- [Your task] Your job is to print, exactly, the lines in the data below from the line with "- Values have" through the line with "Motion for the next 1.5", both included, and to omit any picture.

- [Available data]
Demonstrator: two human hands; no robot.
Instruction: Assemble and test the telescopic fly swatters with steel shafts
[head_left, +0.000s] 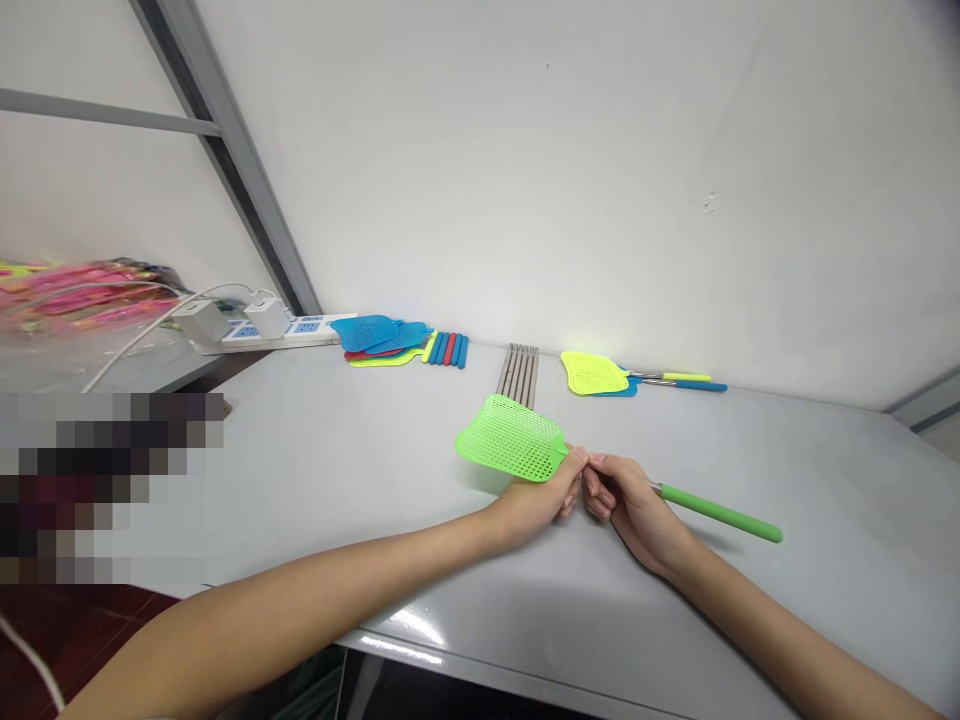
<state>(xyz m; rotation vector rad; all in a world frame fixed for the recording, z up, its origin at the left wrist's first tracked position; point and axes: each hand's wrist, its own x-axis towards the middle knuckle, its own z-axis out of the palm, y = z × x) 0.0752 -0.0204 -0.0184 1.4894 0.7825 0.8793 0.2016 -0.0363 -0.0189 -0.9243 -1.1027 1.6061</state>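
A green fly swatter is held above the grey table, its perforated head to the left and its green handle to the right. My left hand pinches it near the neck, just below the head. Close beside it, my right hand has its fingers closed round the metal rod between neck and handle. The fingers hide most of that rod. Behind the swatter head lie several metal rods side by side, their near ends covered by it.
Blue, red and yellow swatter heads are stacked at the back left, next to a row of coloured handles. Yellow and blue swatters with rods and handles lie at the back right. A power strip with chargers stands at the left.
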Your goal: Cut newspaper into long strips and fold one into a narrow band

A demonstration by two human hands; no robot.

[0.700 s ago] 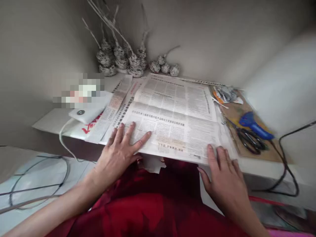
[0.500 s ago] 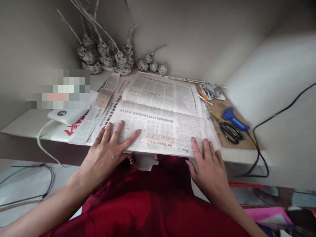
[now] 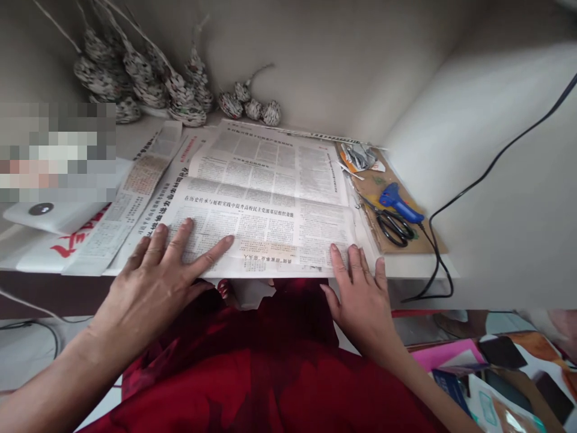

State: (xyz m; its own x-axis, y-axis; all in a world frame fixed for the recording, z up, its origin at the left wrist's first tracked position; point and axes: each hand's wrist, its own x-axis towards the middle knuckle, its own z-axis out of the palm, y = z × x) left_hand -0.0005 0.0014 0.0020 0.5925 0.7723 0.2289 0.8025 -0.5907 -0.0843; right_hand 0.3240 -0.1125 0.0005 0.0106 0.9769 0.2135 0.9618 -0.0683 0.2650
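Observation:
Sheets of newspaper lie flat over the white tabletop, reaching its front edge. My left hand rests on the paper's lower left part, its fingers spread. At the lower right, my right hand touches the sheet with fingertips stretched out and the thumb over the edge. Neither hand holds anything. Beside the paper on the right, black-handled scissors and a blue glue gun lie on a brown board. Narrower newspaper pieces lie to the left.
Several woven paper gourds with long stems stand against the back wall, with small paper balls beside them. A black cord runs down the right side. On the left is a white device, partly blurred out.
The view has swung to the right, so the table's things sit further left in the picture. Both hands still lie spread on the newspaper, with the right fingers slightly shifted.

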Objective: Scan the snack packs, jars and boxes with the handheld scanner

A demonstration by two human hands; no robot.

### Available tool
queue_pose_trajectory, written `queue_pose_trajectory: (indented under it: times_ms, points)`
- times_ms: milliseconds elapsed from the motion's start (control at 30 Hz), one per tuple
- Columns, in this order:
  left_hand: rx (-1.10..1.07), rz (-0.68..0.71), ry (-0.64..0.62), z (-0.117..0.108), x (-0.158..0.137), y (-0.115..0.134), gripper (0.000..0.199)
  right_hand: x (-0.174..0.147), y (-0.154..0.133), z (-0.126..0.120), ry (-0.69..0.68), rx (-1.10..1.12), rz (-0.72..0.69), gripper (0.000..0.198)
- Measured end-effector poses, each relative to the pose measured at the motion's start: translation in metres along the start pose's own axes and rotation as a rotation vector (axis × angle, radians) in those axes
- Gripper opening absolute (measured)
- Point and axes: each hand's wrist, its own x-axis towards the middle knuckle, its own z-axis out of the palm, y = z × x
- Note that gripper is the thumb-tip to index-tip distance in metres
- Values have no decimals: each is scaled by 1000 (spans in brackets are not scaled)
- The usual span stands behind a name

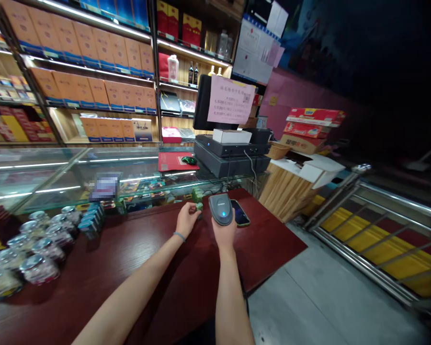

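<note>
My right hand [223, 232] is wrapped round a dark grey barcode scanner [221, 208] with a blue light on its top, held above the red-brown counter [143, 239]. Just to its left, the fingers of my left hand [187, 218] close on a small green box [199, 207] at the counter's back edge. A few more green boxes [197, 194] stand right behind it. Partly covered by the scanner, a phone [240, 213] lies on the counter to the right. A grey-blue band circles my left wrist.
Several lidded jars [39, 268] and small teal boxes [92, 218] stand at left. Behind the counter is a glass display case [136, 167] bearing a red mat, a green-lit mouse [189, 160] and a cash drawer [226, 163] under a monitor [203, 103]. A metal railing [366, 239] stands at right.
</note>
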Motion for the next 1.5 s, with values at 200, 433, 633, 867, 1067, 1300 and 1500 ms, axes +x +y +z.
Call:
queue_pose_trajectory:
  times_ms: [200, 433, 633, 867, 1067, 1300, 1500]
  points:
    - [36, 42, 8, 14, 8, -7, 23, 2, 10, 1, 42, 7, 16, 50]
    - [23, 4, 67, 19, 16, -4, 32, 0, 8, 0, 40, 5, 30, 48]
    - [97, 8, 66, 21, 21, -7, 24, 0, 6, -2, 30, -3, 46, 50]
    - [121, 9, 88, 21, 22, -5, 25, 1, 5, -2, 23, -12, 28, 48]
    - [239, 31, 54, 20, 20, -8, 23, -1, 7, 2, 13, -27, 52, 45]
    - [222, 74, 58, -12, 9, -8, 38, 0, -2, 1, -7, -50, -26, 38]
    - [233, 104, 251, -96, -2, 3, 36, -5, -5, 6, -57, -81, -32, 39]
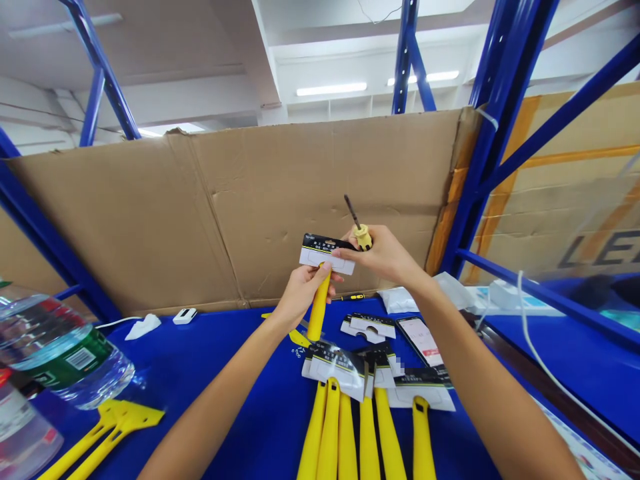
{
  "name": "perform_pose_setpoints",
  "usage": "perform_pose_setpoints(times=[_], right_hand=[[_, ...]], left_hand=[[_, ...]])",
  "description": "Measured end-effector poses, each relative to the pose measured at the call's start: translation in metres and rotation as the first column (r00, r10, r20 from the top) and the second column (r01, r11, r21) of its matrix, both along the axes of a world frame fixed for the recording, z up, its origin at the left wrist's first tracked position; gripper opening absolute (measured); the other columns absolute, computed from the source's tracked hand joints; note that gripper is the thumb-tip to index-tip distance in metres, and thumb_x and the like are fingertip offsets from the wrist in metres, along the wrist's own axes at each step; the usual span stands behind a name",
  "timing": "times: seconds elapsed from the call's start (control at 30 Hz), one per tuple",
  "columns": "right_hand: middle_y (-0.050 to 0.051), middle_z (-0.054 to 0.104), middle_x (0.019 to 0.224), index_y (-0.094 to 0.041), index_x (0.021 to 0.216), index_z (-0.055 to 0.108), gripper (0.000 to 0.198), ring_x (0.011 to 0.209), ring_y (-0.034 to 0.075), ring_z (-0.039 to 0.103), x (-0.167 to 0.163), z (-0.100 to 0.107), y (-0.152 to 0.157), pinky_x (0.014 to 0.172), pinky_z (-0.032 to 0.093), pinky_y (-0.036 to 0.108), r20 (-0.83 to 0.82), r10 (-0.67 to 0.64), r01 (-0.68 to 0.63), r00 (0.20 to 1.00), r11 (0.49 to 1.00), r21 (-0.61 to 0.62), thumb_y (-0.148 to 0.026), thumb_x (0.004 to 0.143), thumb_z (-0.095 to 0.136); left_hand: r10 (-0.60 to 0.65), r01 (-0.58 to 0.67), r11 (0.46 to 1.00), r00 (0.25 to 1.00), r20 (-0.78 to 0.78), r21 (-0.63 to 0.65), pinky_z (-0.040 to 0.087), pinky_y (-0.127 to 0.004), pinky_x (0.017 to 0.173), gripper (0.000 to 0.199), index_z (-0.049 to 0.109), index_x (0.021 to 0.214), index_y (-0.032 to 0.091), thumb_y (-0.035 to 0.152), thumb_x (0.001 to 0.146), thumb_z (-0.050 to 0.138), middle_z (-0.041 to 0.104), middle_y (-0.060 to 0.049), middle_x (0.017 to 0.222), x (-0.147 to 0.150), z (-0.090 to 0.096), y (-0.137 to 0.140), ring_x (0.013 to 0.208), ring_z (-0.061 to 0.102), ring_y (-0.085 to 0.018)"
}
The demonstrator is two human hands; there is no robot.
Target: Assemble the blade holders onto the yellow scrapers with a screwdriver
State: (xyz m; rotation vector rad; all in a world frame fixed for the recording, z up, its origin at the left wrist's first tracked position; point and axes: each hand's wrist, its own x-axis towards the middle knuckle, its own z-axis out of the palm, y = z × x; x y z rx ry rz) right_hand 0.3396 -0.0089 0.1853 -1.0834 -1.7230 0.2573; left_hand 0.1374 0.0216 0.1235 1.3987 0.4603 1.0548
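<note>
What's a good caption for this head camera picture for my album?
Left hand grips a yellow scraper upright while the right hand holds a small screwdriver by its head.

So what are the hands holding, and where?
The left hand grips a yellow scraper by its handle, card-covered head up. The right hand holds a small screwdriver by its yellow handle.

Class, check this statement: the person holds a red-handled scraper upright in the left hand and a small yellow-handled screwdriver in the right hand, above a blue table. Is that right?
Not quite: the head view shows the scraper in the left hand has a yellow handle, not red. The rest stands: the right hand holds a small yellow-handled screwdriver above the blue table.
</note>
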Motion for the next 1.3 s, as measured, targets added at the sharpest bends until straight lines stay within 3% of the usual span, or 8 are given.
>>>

- [Task result]
- Values have no decimals: each is scaled by 1000 (spans in brackets are not scaled)
- The usual span stands behind a name


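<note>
My right hand [223, 232] is wrapped round a dark grey barcode scanner [221, 208] with a blue light on its top, held above the red-brown counter [143, 239]. Just to its left, the fingers of my left hand [187, 218] close on a small green box [199, 207] at the counter's back edge. A few more green boxes [197, 194] stand right behind it. Partly covered by the scanner, a phone [240, 213] lies on the counter to the right. A grey-blue band circles my left wrist.
Several lidded jars [39, 268] and small teal boxes [92, 218] stand at left. Behind the counter is a glass display case [136, 167] bearing a red mat, a green-lit mouse [189, 160] and a cash drawer [226, 163] under a monitor [203, 103]. A metal railing [366, 239] stands at right.
</note>
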Motion for the next 1.5 s, with values at 200, 433, 633, 867, 1067, 1300 and 1500 ms, axes +x +y +z.

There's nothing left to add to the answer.